Monitoring of warfarin effects
The effectiveness of warfarin is measured at clinic visits by the test known as the International Normalised Ratio (INR). The INR is a standardised test used in monitoring whether warfarin levels in the blood are maintained and normal for the prevention of blood clots.
In Afib patients, an INR goal of 2.0–3.0 is the target. INR values of less than 1.8 has been shown to double the risk of a stroke.
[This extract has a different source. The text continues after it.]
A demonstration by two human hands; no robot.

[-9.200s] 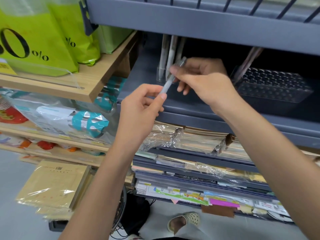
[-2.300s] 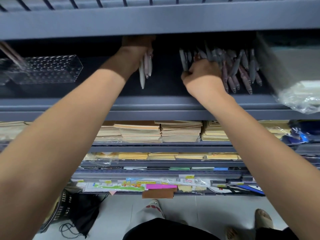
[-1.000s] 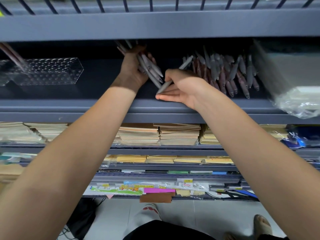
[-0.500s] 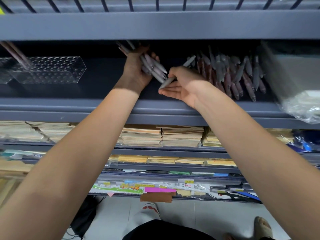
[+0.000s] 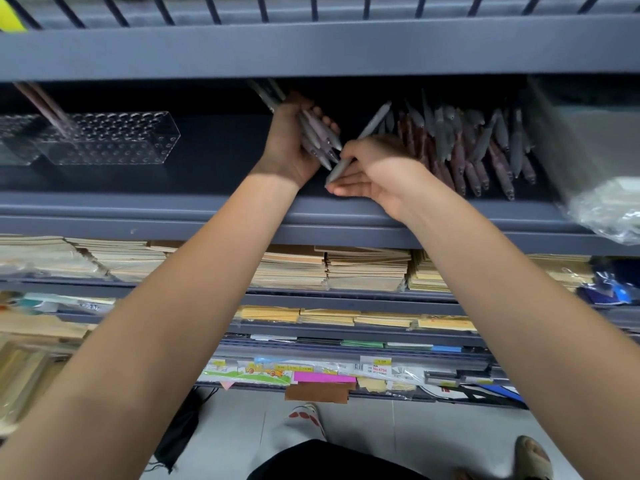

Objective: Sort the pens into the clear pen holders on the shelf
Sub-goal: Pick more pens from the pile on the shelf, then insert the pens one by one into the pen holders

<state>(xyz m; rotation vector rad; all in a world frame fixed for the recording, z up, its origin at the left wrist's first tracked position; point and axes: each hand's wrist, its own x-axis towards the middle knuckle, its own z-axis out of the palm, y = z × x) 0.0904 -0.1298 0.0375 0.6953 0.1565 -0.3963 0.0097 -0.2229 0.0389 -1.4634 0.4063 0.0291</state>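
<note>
A grey metal shelf (image 5: 173, 206) fills the view, its front lip running across the middle, with a barred upper shelf (image 5: 311, 46) above it. Below sit lower tiers holding stacks of tan notebooks (image 5: 367, 268) and, lower still, flat packs of coloured paper (image 5: 323, 376). At the far right of the grey shelf a clear plastic bag (image 5: 606, 213) bulges over the lip, blurred.

On the left of the shelf stands a clear pen holder (image 5: 104, 140), a box with a top full of round holes; a few thin sticks or pens (image 5: 41, 102) lean out of its left end, too blurred to tell which. On the right a loose heap of pens (image 5: 485, 150), grey and dark red, lies fanned on the shelf floor with tips toward the front lip.

Both bare arms reach up into the shelf between the holder and the heap. The left hand (image 5: 287, 147) is curled around a bundle of pens (image 5: 318, 136), fingers wrapped tight, the tips pointing down to the right. The right hand (image 5: 377, 171) sits just beside it, thumb and forefinger pinching a single grey pen (image 5: 367, 133) near its lower end, the other fingers stretched flat beneath. That pen slants up to the right, its lower tip touching or nearly touching the bundle.
</note>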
General goals of treatment in atrial fibrillation
(a) To reduce rapid heart rate
(b) To effect a control of irregular heartbeat or tachycardia
(c) To use an anticoagulant for stroke prevention
(d) To get the patient into normal heart rhythm.

References
1. Lopes RD, Crowley MJ, Shah BR et al, Stroke Prevention In Atrial Fibrillation(Internet); Agency For Healthcare Research and Quality(US); 2013 Aug. Report No. 13-EHC113-EF
2. Stuart J et al; Dabigatran versus Warfarin in Patients with Atrial Fibrillation. N Engl J Med 2009, 361: 1139 – 1151, September 17, 2009.
3. Mant J, Hobbs FD, Fletcher K, Roalfe A, Fitzmaurice D; Warfarin versus aspirin for Stroke Prevention in an elderly population with atrial fibrillation – The Lancet vol. 370, Issue 9586; 11 – 17, August 2007.